TASK BRIEF
Starting with the first line and ending with the last, transcribe the data exactly.

○ ○ ○

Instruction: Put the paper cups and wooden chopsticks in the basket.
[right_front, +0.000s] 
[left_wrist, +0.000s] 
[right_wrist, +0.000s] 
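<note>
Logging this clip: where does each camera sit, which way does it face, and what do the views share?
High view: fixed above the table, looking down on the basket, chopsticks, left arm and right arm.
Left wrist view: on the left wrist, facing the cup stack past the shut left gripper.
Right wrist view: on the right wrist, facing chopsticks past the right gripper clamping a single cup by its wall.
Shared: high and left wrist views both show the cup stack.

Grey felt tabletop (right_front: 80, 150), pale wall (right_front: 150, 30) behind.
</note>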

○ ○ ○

ANSWER SECTION
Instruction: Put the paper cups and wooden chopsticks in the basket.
[right_front, +0.000s] 
[left_wrist, +0.000s] 
[right_wrist, +0.000s] 
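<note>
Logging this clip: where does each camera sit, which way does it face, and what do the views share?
High view: fixed above the table, looking down on the basket, chopsticks, left arm and right arm.
Left wrist view: on the left wrist, facing the cup stack past the shut left gripper.
Right wrist view: on the right wrist, facing chopsticks past the right gripper clamping a single cup by its wall.
Shared: high and left wrist views both show the cup stack.

Grey felt tabletop (right_front: 80, 150), pale wall (right_front: 150, 30) behind.
</note>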

There's no more to the answer.